Data shown:
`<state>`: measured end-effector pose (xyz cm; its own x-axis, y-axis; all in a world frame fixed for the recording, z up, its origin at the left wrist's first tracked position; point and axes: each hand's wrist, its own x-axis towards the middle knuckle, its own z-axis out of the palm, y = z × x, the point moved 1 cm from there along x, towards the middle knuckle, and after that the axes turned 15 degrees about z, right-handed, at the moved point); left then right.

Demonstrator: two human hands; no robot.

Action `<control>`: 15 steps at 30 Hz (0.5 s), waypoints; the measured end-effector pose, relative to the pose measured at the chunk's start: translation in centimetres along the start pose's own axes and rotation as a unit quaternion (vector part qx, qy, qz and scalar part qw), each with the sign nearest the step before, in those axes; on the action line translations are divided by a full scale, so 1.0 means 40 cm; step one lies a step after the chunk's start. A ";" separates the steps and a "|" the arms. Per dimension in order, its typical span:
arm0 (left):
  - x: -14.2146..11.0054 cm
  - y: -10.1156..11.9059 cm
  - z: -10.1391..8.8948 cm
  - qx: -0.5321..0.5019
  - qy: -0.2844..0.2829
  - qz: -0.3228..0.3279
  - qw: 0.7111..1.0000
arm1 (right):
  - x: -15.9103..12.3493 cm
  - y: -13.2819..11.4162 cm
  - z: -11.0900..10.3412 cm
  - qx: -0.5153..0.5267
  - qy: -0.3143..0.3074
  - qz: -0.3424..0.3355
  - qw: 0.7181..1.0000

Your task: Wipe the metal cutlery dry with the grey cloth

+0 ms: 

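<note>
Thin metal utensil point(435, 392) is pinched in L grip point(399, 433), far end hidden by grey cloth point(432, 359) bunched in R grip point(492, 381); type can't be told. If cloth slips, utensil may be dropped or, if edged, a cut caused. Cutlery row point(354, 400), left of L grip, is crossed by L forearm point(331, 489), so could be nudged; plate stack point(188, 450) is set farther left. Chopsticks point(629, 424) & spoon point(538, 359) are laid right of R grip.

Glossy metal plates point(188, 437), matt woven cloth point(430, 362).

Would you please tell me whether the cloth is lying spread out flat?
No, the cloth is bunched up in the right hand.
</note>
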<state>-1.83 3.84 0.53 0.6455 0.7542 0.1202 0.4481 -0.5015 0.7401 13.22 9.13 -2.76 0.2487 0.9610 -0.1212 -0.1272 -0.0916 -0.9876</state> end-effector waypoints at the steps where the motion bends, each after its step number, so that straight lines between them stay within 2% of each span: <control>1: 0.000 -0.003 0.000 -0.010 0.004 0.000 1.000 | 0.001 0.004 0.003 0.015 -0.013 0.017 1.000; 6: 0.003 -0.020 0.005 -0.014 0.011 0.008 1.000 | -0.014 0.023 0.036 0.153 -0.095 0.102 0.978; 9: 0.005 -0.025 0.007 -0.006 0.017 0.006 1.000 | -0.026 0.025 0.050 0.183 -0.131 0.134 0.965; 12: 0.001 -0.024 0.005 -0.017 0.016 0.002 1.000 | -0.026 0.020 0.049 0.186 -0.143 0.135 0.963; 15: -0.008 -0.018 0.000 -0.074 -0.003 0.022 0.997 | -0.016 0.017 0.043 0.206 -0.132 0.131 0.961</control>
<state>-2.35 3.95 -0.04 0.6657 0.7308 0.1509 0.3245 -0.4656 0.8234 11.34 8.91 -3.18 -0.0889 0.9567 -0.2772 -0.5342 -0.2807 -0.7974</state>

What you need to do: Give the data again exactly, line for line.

Response area:
`<state>`: measured end-effector pose (xyz cm; its own x-axis, y-axis; all in a world frame fixed for the recording, z up, its origin at the left wrist's first tracked position; point and axes: each hand's wrist, its own x-axis towards the middle knuckle, its own z-axis out of the palm, y = z × x, the point moved 1 cm from there along x, towards the middle knuckle, and after that the axes turned 15 degrees about z, right-handed, at the moved point); left then right.

Demonstrator: two human hands; no robot.

Action `<control>`: 15 steps at 30 Hz (0.5 s), waypoints; the measured end-effector pose, relative to the pose measured at the chunk's start: translation in centimetres along the start pose's own axes and rotation as a unit quaternion (vector part qx, qy, qz and scalar part qw), each with the sign nearest the step before, in those axes; on the action line translations are divided by a full scale, so 1.0 means 40 cm; step one lies a step after the chunk's start. A ";" separates the steps and a "|" the arms. Per dimension in order, its typical span:
arm0 (left):
  - x: -14.2146..11.0054 cm
  - y: -10.1156..11.9059 cm
  - z: -10.1391..8.8948 cm
  - qx: -0.5321..0.5019
  - qy: -0.2844..0.2829
  - qz: -0.3228..0.3279
  - qw: 0.7111..1.0000
arm1 (right):
  - x: -15.9103..12.3493 cm
  - y: -13.2819..11.4162 cm
  - z: -11.0900..10.3412 cm
  - qx: -0.5153..0.5267
  - qy: -0.3143..0.3074
  - qz: -0.3424..0.3355
  - qw: 0.7181..1.0000

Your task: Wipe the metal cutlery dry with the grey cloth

+0 ms: 

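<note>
Thin metal utensil point(435, 392) is pinched in L grip point(399, 433), far end hidden by grey cloth point(432, 359) bunched in R grip point(492, 381); type can't be told. If cloth slips, utensil may be dropped or, if edged, a cut caused. Cutlery row point(354, 400), left of L grip, is crossed by L forearm point(331, 489), so could be nudged; plate stack point(188, 450) is set farther left. Chopsticks point(629, 424) & spoon point(538, 359) are laid right of R grip.

Glossy metal plates point(188, 437), matt woven cloth point(430, 362).

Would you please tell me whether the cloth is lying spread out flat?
No, the cloth is bunched up in the right hand.
</note>
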<state>-1.83 3.84 0.53 0.6455 0.7542 0.1202 0.4481 -0.5015 0.7401 13.22 9.13 -2.76 0.2487 0.9610 -0.1212 -0.1272 -0.0916 -0.9876</state> end-effector waypoints at the steps where the motion bends, each after its step number, so that straight lines between them stay within 2% of each span: <control>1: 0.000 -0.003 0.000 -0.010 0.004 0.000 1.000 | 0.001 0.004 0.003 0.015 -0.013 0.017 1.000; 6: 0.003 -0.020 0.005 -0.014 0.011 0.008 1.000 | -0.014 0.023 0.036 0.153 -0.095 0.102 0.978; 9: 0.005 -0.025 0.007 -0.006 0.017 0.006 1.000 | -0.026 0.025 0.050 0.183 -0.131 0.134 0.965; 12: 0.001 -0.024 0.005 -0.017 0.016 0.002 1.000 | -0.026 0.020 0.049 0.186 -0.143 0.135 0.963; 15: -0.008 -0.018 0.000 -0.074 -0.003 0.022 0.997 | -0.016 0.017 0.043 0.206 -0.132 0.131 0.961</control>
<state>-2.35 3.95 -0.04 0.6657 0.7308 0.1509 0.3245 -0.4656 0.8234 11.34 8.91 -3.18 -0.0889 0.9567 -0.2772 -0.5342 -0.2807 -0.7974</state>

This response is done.